I am a software engineer who has taken an interest in machine learning about a year ago. I work on a couple of projects where a large amount of data is collected, and am wondering what I can do (or practice) in order to start recognizing opportunities to implement machine learning. Until now, I've spent some time building various classifiers with tensorflow, caffe, etc. using pre-defined data sets for random things I've found online (whether it be photos, spreadshets, etc) - and I just want to be able to use it at work. What is the best way to start getting in the frame of mind where I start recognizing where I can apply it? I found this article: https://hbr.org/2017/10/how-to-spot-a-machine-learning-opportunity-even-if-you-arent-a-data-scientist but it didn't seem too helpful to me. If there are any other thoughts and/or resources online that you could point me to, that would be helpful. Thanks.
If you are trying to see whether machine learning can contribute to your work, first thing you ought to do is to see if any of the following tasks could help the business at hand. Machine learning tasks include the following:
- Density estimation
- Dimensionality reduction
AI training and readiness within your workplace
First and foremost, working within a company is definitely a team sport. You might have embraced the right attitude and trained yourself on AI adoption, but most likely your co-workers have not. Here lies the first opportunity. I suggest you take the initiative to organise for expert talks, workshops and trainee-ships on AI and Machine Learning so that your organisation can posses the necessary skills it needs to implement AI across all departments. My advice is that you co-ordinate with managers within your organisation to provide employees with the opportunity to pursue learning and training programs to enhance their careers and help them understand the applications of AI within the workplace. Coursera have an attractive package for enterprises that I would recommend for this.
Hackers have adopted increasingly more sophisticated methods in a bid to compromise sensitive data, intellectual property, digital assets or any aspect that can harm an organisations reputation or business continuity. Last year major organisations such as NIH (UK) and WPP reported that they had been struck by a major ransomware cyber-attack! Cyber security is one of the niche's that can benefit immensely by leveraging AI. Deep learning has been used successfully to detect the red flags of a cyber attack. My advice to you as a software engineer is that you consider looking at algorithms that can safeguard against network intrusion in your company and implement them. Alternatively, you can adopt cutting edge security software from startups such as deep instinct, BluVector and Splunk. This will put your company at the forefront of network security. Here is a link to a collection of important papers in AI cyber security that can be relevant for the above https://medium.com/@jason_trost/collection-of-deep-learning-cyber-security-research-papers-e1f856f71042
AI Schedule Assistant
In a work setting employees often spend a lot of time coordinating meetings and phone calls. This task can be time-consuming and tedious. Sending emails back and forth, trying to find a convenient time for each person can take time away from more critical duties.
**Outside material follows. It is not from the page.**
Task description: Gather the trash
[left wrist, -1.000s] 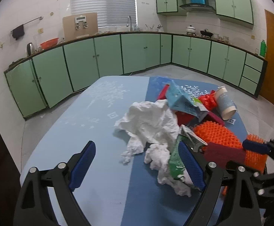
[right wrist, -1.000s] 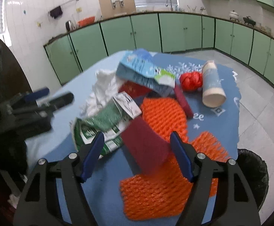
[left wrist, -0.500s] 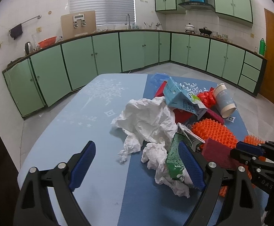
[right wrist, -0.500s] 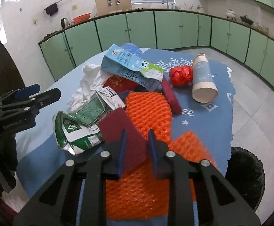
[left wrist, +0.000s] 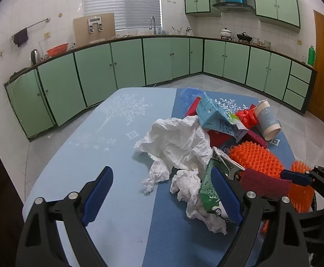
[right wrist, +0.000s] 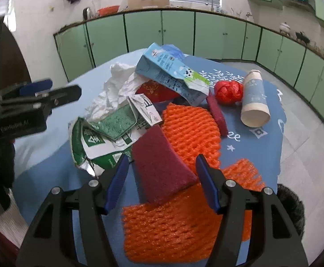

This is why I believe you should consider implementing an AI schedule assistant to automate the task of scheduling meetings and appointments within your workplace. The startup X.ai can be a good starting point. However if you need a solution that provides you with more control over the source code and that can be installed on the hardware and OS's that you are already using at your workplace I then highly recommend that you have a look at mycroft and lucida which are both impressive AI virtual assistants.
AI & Regulatory Compliance
In many companies the legal and compliance staff struggle to understand the regulatory requirements that they face within their line of business. As markets evolve, businesses can end up having to comply with thousands of regulations from different regulators. In addition to the above complexities, regulations change and their interpretation changes within the course of time. The good news is that AI technologies are promising to change the way firms manage their compliance and regulatory risk. These solutions use NLP (Natural Language Processing) to parse regulatory text and pattern match it with particular regulatory keywords relevant to the organisation. You could introduce your company to solutions from startups i.e. compliance.ai, such products will enable management to demonstrate compliance to regulators resulting in reduced compliance failures and regulatory fines.
Chatbots for Business
Statistics show that a majority of Apps are used only once and uninstalled. Instead of developing a smartphone app for your workplace why don't you upsell the advantages of building an AI powered chatbot? You could build a chatbot that could live in any major chat application i.e. FB messenger, Slack or WhatsApp. There are a number of services i.e. Chatfuel, Botsify, Flow XO and Beep Bop to host your chatbot. You could train the conversational model using Seq2Seq on tensorflow. Chatbots not only offer a better customer support experience, your company will soon find out that chatbots allow for significant cost savings in their call centers.
AI for Content Generation
In today's workplace there is a need to create content at scale. Business blogging for example helps boost SEO, it drives traffic to your website and helps convert that traffic into leads. Additionally, a business needs to generate press releases, internal memos and legal documents. Although AI won't take over writing assignments completely, it can be used alongside content writers to improve productivity. You can use LSTM RNN to build a content generation platform for your company. Such a platform can help tackle monotonous tasks while improving efficiency.